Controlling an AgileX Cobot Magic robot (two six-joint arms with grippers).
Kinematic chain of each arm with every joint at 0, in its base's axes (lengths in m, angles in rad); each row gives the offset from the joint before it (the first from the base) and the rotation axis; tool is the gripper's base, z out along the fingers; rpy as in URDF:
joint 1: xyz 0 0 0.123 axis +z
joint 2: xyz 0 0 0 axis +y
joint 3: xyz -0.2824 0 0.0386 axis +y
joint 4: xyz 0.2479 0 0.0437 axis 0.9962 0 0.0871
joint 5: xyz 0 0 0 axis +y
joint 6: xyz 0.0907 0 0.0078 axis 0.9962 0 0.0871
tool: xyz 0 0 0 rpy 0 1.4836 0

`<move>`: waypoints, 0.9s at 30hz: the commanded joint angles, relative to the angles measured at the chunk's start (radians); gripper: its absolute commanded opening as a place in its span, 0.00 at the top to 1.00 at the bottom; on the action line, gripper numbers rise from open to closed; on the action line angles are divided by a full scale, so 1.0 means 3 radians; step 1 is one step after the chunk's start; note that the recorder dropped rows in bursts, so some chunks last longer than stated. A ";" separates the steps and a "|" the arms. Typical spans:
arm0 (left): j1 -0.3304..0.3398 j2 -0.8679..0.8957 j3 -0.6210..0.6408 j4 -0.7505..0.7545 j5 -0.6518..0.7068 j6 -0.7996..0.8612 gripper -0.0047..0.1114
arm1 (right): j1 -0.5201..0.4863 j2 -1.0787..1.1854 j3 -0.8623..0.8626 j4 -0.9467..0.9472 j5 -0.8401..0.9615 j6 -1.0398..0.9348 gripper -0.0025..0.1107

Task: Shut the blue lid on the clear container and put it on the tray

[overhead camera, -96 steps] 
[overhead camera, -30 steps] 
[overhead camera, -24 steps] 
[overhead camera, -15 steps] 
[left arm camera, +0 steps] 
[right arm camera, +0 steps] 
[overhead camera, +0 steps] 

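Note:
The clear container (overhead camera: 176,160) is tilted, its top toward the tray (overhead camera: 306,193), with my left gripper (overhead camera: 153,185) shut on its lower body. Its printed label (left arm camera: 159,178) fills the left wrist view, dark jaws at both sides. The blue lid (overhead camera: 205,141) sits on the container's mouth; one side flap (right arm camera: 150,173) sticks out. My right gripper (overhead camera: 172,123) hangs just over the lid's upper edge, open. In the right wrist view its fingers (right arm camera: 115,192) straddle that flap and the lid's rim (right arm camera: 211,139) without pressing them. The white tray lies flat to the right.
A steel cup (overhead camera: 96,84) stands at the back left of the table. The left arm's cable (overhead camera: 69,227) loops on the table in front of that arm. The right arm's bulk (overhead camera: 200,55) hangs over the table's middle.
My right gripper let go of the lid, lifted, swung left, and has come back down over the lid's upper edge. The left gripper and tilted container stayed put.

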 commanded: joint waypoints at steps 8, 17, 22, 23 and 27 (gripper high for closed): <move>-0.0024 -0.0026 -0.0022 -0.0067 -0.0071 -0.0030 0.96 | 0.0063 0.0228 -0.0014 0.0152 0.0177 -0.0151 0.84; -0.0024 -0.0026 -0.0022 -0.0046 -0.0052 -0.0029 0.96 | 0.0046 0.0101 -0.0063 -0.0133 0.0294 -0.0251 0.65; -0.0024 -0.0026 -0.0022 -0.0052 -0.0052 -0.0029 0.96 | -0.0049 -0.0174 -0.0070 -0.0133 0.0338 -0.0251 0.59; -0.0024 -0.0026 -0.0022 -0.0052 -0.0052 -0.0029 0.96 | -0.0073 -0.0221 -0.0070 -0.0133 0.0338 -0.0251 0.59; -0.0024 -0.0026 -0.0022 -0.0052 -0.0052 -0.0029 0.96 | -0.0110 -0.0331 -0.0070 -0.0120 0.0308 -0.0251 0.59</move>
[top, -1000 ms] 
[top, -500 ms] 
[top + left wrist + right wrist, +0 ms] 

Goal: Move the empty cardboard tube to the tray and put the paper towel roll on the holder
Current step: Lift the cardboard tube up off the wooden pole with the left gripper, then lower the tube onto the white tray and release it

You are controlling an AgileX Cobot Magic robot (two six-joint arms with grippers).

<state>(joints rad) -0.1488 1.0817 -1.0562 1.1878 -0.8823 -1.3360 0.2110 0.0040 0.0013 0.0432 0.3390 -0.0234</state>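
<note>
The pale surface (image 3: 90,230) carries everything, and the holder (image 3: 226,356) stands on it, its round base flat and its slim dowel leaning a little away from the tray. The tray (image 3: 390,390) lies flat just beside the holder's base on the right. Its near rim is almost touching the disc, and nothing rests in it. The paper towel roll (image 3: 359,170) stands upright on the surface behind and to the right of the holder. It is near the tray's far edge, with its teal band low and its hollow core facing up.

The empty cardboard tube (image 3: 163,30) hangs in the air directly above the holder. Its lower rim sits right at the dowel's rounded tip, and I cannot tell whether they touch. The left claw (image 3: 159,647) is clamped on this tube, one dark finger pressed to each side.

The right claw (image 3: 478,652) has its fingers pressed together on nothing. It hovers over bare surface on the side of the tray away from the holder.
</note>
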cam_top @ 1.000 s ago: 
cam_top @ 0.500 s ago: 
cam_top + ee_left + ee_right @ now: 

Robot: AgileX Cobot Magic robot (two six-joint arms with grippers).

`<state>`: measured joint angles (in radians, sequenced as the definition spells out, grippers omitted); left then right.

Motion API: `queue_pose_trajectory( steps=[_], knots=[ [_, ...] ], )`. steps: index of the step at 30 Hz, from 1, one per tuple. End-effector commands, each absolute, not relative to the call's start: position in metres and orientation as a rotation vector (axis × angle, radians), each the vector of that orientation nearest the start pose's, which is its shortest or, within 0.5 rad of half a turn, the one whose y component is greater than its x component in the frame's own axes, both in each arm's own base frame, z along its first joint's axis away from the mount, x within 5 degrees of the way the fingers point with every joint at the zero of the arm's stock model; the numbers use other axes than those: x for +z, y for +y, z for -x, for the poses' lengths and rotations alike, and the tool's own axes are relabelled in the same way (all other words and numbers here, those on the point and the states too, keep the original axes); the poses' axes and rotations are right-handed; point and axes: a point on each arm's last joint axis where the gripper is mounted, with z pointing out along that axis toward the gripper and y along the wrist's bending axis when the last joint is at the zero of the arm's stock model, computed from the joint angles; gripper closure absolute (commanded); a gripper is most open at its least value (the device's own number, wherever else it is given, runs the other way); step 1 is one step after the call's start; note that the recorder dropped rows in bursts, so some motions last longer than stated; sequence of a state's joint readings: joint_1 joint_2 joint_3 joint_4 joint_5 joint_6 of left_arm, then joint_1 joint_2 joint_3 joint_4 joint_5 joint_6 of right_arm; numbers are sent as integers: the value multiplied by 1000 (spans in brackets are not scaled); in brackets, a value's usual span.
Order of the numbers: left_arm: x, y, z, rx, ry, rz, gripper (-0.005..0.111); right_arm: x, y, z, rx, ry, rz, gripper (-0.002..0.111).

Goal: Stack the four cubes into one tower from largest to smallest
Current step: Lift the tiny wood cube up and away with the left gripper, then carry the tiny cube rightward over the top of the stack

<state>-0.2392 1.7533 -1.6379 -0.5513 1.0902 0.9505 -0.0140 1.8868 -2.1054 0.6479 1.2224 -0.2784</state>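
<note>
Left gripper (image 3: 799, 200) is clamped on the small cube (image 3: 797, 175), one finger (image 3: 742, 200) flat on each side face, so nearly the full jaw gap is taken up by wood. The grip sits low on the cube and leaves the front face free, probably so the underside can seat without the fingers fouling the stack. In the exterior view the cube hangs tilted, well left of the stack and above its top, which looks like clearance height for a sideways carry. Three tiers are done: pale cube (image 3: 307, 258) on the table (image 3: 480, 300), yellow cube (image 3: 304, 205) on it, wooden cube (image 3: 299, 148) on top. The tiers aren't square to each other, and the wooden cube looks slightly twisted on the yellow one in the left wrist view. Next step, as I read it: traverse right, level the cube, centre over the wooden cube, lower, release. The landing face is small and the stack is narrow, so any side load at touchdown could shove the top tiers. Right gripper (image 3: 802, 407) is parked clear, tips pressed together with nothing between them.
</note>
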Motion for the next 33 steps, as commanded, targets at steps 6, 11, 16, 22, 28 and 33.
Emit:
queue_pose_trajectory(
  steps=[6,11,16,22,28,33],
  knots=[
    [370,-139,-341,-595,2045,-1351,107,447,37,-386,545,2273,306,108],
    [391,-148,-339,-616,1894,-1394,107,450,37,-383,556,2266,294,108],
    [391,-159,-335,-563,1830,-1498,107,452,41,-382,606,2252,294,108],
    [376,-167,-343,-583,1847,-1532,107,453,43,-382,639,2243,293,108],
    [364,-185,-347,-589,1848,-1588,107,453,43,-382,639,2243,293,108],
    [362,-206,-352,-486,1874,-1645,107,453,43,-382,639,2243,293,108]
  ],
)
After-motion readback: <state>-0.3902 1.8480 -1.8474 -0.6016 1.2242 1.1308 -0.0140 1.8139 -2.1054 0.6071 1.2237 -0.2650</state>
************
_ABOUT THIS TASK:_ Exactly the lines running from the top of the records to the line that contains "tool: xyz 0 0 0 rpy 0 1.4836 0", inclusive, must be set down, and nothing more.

_ANSWER:_
Controlling an AgileX Cobot Magic robot (two six-joint arms with grippers).
Kinematic chain of each arm with every joint at 0, in its base's axes (lengths in m, angles in rad); each row gives the offset from the joint before it (the first from the base) and the rotation axis; tool is the gripper's base, z out along the fingers; rpy as in URDF:
joint 1: xyz 0 0 0.123 axis +z
joint 2: xyz 0 0 0 axis +y
joint 3: xyz -0.2824 0 0.0386 axis +y
joint 4: xyz 0.2479 0 0.0437 axis 0.9962 0 0.0871
joint 5: xyz 0 0 0 axis +y
joint 6: xyz 0.0907 0 0.0078 axis 0.9962 0 0.0871
tool: xyz 0 0 0 rpy 0 1.4836 0

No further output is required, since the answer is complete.